Raw data |
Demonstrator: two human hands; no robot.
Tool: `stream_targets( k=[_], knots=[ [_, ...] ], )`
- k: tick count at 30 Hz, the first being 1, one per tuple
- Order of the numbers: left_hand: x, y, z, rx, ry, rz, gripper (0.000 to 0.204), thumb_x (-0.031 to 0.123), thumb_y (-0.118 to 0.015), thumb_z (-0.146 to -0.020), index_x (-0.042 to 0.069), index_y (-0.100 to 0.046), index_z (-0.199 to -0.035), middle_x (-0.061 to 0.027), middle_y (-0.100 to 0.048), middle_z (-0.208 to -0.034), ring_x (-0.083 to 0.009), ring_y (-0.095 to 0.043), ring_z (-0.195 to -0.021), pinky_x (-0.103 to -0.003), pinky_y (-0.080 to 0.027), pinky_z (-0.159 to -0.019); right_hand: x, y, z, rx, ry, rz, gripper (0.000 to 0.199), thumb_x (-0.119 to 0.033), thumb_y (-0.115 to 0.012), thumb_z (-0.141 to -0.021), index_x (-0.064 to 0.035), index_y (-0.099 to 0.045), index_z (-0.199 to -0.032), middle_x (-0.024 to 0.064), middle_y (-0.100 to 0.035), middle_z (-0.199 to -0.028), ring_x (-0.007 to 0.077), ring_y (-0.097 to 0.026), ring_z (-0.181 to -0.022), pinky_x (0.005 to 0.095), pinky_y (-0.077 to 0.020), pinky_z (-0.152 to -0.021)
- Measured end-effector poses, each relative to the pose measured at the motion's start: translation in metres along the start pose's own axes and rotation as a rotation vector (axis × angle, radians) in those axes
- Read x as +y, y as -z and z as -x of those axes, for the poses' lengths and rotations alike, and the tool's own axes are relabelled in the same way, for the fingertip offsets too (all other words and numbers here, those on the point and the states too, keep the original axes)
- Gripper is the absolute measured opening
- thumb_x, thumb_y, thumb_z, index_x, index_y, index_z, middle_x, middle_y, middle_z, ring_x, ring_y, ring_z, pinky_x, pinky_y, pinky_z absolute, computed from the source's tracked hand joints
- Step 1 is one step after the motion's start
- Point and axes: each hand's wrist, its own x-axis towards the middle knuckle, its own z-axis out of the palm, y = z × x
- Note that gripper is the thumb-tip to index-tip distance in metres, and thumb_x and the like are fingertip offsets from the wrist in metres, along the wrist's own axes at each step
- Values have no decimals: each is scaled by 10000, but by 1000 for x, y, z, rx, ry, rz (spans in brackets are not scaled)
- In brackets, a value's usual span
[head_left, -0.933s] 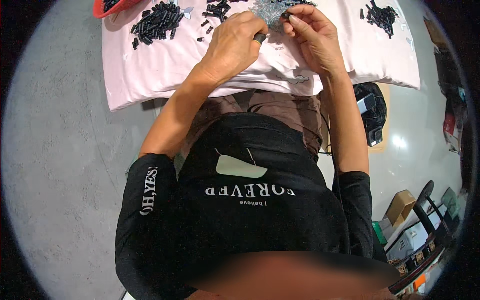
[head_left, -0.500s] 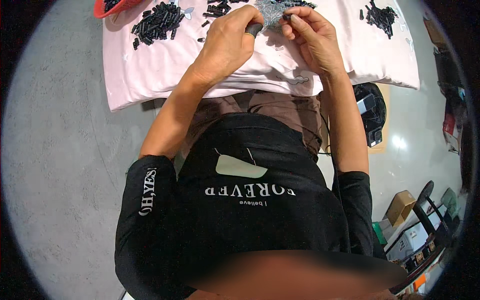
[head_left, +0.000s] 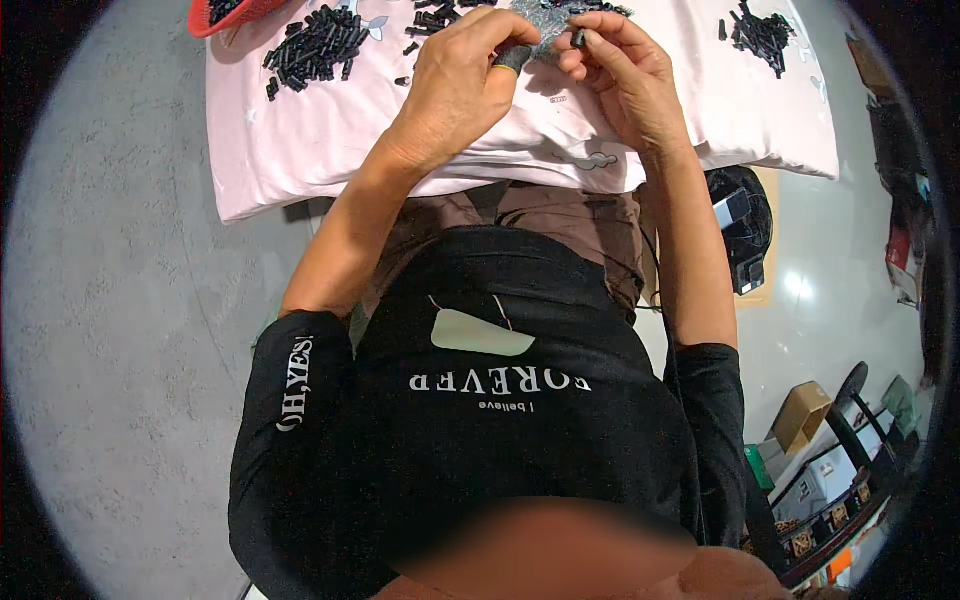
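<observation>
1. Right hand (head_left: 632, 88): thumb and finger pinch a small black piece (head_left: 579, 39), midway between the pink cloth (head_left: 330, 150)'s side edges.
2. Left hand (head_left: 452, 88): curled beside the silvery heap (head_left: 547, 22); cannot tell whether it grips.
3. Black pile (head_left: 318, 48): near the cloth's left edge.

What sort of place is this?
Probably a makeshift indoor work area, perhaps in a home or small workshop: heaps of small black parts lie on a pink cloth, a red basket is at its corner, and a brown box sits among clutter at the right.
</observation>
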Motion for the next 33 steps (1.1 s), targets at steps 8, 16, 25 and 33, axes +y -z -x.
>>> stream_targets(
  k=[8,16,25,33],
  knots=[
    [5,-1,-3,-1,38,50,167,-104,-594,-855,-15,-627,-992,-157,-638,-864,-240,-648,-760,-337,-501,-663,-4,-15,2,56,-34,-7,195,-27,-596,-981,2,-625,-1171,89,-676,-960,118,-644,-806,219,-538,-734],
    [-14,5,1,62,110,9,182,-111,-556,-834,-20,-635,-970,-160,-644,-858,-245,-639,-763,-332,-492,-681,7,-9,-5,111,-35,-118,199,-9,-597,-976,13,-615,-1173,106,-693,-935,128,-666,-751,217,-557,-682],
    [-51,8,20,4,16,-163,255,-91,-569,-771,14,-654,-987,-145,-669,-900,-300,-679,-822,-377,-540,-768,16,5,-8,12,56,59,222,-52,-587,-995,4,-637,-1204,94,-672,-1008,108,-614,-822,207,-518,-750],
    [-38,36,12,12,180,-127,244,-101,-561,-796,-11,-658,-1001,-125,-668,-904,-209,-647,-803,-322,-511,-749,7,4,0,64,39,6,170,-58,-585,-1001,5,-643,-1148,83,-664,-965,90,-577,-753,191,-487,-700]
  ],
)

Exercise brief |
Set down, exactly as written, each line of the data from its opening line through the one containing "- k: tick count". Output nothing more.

Solution to the exercise |
Demonstrator: two human hands; no robot.
Tool: `stream_targets( k=[_], knots=[ [_, ...] ], )`
- k: tick count at 30 Hz, the first being 1, one per tuple

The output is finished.